Repeat the listing exactly. Any picture in it should be left out of the copy.
=-=-=
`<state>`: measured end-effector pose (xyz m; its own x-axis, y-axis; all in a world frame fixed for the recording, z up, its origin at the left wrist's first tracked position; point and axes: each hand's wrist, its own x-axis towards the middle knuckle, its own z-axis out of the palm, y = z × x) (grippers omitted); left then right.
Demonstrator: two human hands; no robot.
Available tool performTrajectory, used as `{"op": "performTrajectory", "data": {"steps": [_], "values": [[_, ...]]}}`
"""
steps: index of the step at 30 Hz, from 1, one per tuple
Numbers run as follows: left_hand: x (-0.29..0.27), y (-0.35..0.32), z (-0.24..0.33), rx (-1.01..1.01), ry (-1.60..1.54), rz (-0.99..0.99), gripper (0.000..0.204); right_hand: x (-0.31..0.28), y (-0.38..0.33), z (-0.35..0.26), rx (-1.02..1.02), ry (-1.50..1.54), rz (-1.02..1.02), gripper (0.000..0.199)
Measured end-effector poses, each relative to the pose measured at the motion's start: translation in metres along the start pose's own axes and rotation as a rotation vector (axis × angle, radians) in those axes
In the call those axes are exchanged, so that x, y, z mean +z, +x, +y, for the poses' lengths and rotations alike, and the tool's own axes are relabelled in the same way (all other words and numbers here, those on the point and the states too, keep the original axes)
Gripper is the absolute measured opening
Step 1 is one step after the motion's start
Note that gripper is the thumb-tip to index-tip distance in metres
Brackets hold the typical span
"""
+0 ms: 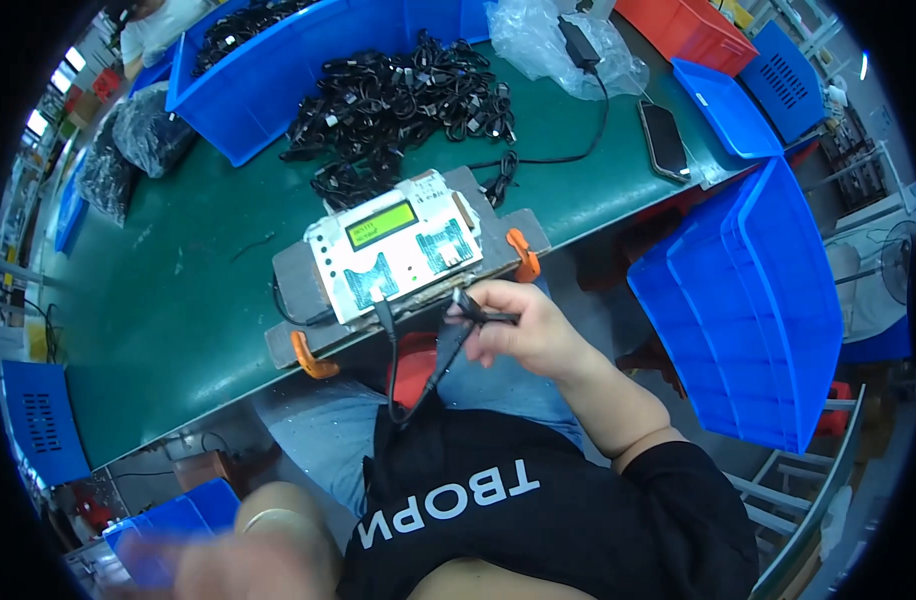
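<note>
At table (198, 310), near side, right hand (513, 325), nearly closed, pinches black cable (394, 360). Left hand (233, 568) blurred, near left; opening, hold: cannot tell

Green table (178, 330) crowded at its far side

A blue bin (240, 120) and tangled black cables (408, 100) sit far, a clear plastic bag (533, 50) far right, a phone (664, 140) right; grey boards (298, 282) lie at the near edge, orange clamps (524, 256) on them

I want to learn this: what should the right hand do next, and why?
Perhaps the right hand should bring the black plug to the right green board, because the black cable is already connected at the left green board.
</note>
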<state>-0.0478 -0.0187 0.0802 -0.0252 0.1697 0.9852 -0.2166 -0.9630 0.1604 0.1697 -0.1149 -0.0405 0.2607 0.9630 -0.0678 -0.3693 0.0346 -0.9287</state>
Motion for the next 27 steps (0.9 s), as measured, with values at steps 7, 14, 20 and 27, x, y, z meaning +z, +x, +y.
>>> {"op": "performTrajectory", "data": {"steps": [7, 14, 20, 27], "values": [[0.033, -0.071, -0.026, -0.461, 0.107, -1.050, 0.017, 0.021, -0.007, -0.046, -0.256, -0.401, 0.066, 0.011], [0.030, -0.044, -0.033, -0.455, 0.057, -0.765, 0.016, 0.053, 0.013, -0.107, -0.753, -0.727, 0.049, 0.016], [0.021, -0.060, -0.044, -0.678, 0.026, -0.627, 0.017, 0.071, 0.047, -0.178, -1.240, -0.260, 0.319, 0.011], [0.028, -0.067, -0.039, -0.890, -0.139, -0.693, 0.014, -0.010, 0.195, -0.251, -0.989, -1.265, 0.460, 0.051]]}}
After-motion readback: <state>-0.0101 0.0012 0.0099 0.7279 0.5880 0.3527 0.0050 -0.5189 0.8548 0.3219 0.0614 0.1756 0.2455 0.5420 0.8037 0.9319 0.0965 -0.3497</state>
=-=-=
**Task solution**:
`<state>`: measured end-effector pose (xyz m; its own x-axis, y-axis; all in a world frame fixed for the recording, z up, its origin at the left wrist's first tracked position; point and axes: each hand's wrist, its own x-axis towards the middle knuckle, its own z-axis out of the palm, y = z × x) (grippers omitted); left then right.
Demonstrator: two human hands; no robot.
Available tool performTrajectory, used as `{"op": "performTrajectory", "data": {"steps": [_], "values": [[_, ...]]}}`
"""
steps: index of the step at 30 Hz, from 1, one per tuple
Numbers run as follows: left_hand: x (-0.29..0.27), y (-0.35..0.32), z (-0.24..0.33), rx (-1.01..1.01), ry (-1.60..1.54), rz (-0.99..0.99), gripper (0.000..0.204); right_hand: x (-0.31..0.28), y (-0.38..0.33), z (-0.35..0.26), rx (-1.02..1.02), ry (-1.50..1.54), rz (-1.02..1.02), gripper (0.000..0.199)
Measured end-effector poses, each relative to the pose measured at the motion's start: translation in metres along the start pose's own axes and rotation as a rotation vector (axis × angle, radians) in those axes
In the call those axes are exchanged, so that x, y, z mean +z, +x, +y, for the poses' lengths and rotations alike, and the tool's own axes are relabelled in the same way (all other words and numbers here, those on the point and the states too, keep the original axes)
Gripper is the absolute measured opening
Step 1 is one step after the motion's start
Note that gripper is the thumb-tip to index-tip distance in metres
Brackets hold the typical span
"""
+0 ms: 
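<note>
At table (198, 310), near side, right hand (513, 325), nearly closed, pinches black cable (394, 360). Left hand (233, 568) blurred, near left; opening, hold: cannot tell

Green table (178, 330) crowded at its far side

A blue bin (240, 120) and tangled black cables (408, 100) sit far, a clear plastic bag (533, 50) far right, a phone (664, 140) right; grey boards (298, 282) lie at the near edge, orange clamps (524, 256) on them

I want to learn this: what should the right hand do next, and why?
Perhaps the right hand should bring the black plug to the right green board, because the black cable is already connected at the left green board.
</note>
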<state>-0.0478 -0.0187 0.0802 -0.0252 0.1697 0.9852 -0.2166 -0.9630 0.1604 0.1697 -0.1149 -0.0405 0.2607 0.9630 -0.0678 -0.3693 0.0346 -0.9287</state>
Motion for the next 27 steps (0.9 s), as measured, with values at steps 7, 14, 20 and 27, x, y, z meaning +z, +x, +y.
>>> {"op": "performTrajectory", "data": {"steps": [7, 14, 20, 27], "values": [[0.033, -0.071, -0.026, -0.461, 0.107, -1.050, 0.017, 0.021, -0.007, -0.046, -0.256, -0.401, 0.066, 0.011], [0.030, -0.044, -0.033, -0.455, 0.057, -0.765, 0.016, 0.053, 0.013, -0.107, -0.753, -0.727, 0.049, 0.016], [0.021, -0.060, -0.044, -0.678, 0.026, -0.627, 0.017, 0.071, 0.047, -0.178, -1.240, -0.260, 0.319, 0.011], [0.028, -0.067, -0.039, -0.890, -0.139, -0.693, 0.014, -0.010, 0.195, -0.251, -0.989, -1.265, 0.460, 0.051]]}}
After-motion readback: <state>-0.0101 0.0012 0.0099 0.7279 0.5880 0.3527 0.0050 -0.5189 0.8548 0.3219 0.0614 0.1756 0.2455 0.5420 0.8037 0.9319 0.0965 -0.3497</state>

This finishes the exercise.